__ACTIVITY__:
Give back every line of the data, word for word.
INFORMATION SUPPLIED below:
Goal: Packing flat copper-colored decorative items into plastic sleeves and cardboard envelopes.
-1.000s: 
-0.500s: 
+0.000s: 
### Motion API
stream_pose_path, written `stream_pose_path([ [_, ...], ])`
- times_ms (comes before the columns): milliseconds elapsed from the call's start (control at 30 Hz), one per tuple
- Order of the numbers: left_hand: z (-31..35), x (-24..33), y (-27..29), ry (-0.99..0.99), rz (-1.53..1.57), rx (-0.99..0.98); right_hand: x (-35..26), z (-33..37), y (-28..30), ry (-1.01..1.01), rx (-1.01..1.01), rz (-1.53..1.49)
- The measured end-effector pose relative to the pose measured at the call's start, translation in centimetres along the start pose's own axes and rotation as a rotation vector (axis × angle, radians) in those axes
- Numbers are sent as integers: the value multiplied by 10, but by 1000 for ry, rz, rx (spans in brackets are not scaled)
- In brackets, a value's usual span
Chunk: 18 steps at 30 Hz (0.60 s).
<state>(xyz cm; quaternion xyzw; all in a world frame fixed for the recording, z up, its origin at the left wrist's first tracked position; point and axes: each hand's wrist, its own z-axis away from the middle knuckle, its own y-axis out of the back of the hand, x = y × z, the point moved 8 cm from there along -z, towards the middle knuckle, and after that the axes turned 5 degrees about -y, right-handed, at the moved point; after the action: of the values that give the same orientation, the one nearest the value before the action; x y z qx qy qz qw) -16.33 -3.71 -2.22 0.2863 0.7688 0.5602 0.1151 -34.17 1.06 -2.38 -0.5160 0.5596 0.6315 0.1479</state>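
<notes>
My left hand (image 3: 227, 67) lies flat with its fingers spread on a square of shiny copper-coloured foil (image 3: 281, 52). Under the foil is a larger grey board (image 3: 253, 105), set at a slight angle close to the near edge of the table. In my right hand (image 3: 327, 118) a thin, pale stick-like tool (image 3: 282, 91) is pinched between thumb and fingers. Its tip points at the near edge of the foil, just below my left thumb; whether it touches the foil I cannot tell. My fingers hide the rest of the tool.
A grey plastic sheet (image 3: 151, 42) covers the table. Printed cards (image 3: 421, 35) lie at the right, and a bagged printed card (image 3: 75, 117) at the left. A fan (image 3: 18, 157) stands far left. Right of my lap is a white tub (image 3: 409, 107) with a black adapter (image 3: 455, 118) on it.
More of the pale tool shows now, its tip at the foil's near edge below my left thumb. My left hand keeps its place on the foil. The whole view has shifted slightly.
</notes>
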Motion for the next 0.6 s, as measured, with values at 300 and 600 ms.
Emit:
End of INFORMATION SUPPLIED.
__SOLUTION__:
Goal: Packing flat copper-colored decorative items into plastic sleeves and cardboard envelopes.
-1.000s: 
-0.500s: 
+0.000s: 
### Motion API
stream_pose_path, written `stream_pose_path([ [_, ...], ])`
- times_ms (comes before the columns): milliseconds elapsed from the call's start (control at 30 Hz), one per tuple
- Order of the numbers: left_hand: z (-31..35), x (-24..33), y (-27..29), ry (-0.99..0.99), rz (-1.53..1.57), rx (-0.99..0.98); right_hand: x (-35..26), z (-33..37), y (-28..30), ry (-1.01..1.01), rx (-1.01..1.01), rz (-1.53..1.49)
- The measured end-effector pose relative to the pose measured at the call's start, translation in centimetres along the start pose's own axes and rotation as a rotation vector (axis × angle, radians) in those axes
- Numbers are sent as integers: the value multiplied by 10, but by 1000 for ry, rz, rx (spans in brackets are not scaled)
- In brackets, a value's usual span
Chunk: 18 steps at 30 Hz (0.60 s).
<state>(xyz cm; quaternion xyzw; all in a world frame fixed for the recording, z up, its origin at the left wrist's first tracked position; point and axes: each hand's wrist, its own z-axis away from the middle knuckle, its own y-axis out of the back of the hand, x = y × z, the point moved 8 cm from there along -z, towards the middle knuckle, and after that the axes turned 5 degrees about -y, right-handed, at the moved point; after the action: of the values that give the same orientation, the one nearest the value before the action; x y z qx qy qz qw) -16.33 -3.71 -2.22 0.2863 0.7688 0.5602 0.1151 -34.17 1.06 -2.38 -0.5160 0.5596 0.6315 0.1479</state>
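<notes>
My left hand (image 3: 227, 67) lies flat with its fingers spread on a square of shiny copper-coloured foil (image 3: 281, 52). Under the foil is a larger grey board (image 3: 253, 105), set at a slight angle close to the near edge of the table. In my right hand (image 3: 327, 118) a thin, pale stick-like tool (image 3: 282, 91) is pinched between thumb and fingers. Its tip points at the near edge of the foil, just below my left thumb; whether it touches the foil I cannot tell. My fingers hide the rest of the tool.
A grey plastic sheet (image 3: 151, 42) covers the table. Printed cards (image 3: 421, 35) lie at the right, and a bagged printed card (image 3: 75, 117) at the left. A fan (image 3: 18, 157) stands far left. Right of my lap is a white tub (image 3: 409, 107) with a black adapter (image 3: 455, 118) on it.
More of the pale tool shows now, its tip at the foil's near edge below my left thumb. My left hand keeps its place on the foil. The whole view has shifted slightly.
</notes>
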Motion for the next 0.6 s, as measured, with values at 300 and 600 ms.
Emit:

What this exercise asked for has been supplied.